A vapor profile is an assessment of the relative vapor permeabilities of each individual component in a building assembly and a determination of the assembly’s overall drying potential and drying direction based on vapor permeabilities of all of the components. The vapor profile addresses not only how the building’s enclosure assembly protects itself from getting wet, but also how it dries when it gets wet. For a detailed treatment of this subject, see Building Science Corporation’s article Understanding Vapor Barriers.

vinyl

Common term for polyvinyl chloride (PVC). In chemistry, vinyl refers to a carbon-and-hydrogen group (H2C=CH–) that attaches to another functional group, such as chlorine (vinyl chloride) or acetate (vinyl acetate).

VOC

Volatile organic compound. An organic compound that evaporates readily into the atmosphere; as defined by the U.S.
Environmental Protection Agency, VOCs are organic compounds that volatize and then become involved in photochemical smog production.

VOCs

Volatile organic compound. An organic compound that evaporates readily into the atmosphere; as defined by the U.S. Environmental Protection Agency, VOCs are organic compounds that volatize and then become involved in photochemical smog production.

W

waste management plan

Plan that addresses the collection and disposal of waste generated during construction or renovation, usually including the collection and storage of recyclable materials.

water-resistive barrier

Sometimes also called the weather-resistive barrier, this layer of any wall assembly is the material interior to the wall cladding that forms a secondary drainage plane for liquid water that makes it past the cladding. This layer can be building paper, housewrap, or even a fluid-applied material.

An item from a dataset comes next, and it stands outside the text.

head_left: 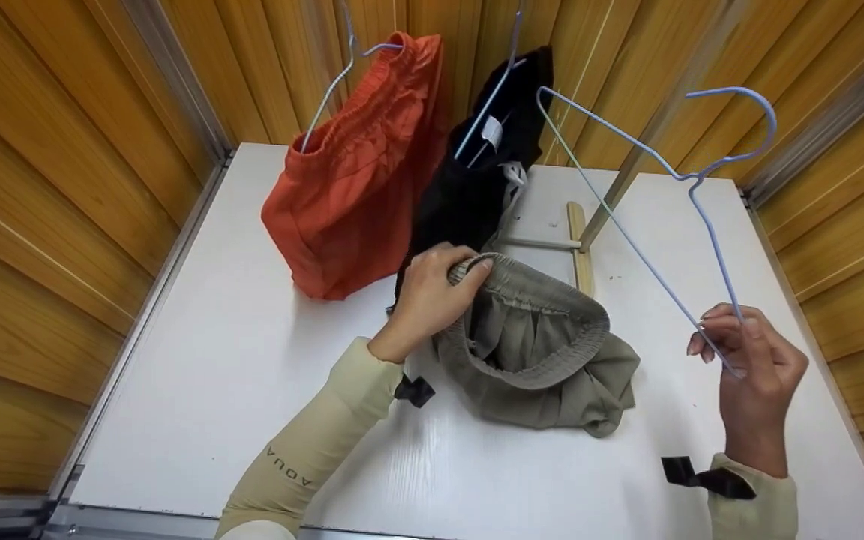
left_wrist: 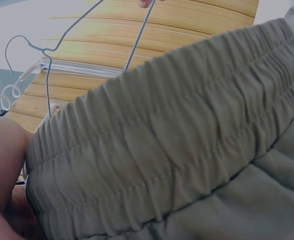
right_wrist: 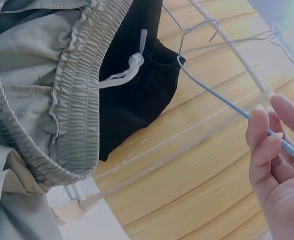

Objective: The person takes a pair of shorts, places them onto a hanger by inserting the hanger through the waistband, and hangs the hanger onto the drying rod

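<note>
My left hand (head_left: pixel 432 292) pinches the elastic waistband of the olive-grey pants (head_left: pixel 537 375), thumb inside the opening and fingers outside. The waist gapes open toward me, and the fabric below bunches over the tabletop. Ribbed waistband (left_wrist: pixel 157 135) fills most of the left wrist view. To the right, apart from the pants, my right hand (head_left: pixel 758 360) holds a blue wire clothes hanger (head_left: pixel 638 146) by one end. The hanger is tilted, its hook up at the right and its other corner reaching above the pants. In the right wrist view the fingers (right_wrist: pixel 262 155) curl round the wire.
Red-orange pants (head_left: pixel 357 180) hang from a wire hanger at the back left. Beside them hang black pants (head_left: pixel 477 180) with a white drawstring. A rack's post (head_left: pixel 616 191) and wooden foot stand behind the olive-grey pants on the white table (head_left: pixel 199 360). Wooden-slat walls (head_left: pixel 42 150) enclose the space.
</note>
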Demonstrator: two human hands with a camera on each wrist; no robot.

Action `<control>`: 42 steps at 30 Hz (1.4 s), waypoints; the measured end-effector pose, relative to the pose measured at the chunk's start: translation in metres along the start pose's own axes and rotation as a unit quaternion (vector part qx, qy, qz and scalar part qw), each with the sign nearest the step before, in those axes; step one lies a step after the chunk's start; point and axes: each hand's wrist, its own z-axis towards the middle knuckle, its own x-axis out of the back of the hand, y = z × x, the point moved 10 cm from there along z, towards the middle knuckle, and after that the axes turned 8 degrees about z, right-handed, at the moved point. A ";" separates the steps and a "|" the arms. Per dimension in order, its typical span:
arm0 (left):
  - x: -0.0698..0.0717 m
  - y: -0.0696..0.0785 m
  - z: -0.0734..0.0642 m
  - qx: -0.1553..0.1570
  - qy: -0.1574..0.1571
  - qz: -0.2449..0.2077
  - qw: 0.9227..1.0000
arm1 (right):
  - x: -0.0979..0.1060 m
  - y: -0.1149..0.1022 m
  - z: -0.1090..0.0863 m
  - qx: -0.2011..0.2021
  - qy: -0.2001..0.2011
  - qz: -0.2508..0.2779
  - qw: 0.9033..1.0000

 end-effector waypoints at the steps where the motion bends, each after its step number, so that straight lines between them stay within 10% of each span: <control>1: 0.000 -0.001 0.000 0.003 -0.002 -0.001 1.000 | 0.000 0.000 -0.001 0.000 -0.006 0.011 1.000; 42: 0.003 -0.023 0.007 0.039 -0.024 -0.068 0.997 | 0.012 -0.036 -0.010 -0.042 -0.171 0.138 0.975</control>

Synonyms: WRB, water-resistant barrier, weather-resistive barrier, weather-resistant barrierWaterSense

Program developed and administered by the U.S. Environmental Protection Agency to promote and label water-efficient plumbing fixtures.

X

xeriscaping

Type of landscaping that requires little if any irrigation; suited to dry and drought-prone climates; generally relies on regionally adapted native plants.

XPS

Extruded polystyrene. Highly insulating, water-resistant rigid foam insulation that is widely used above and below grade, such as on exterior walls and underneath concrete floor slabs. In North America, XPS is made with ozone-depleting HCFC-142b. XPS has higher density and R-value and lower vapor permeability than EPS rigid insulation.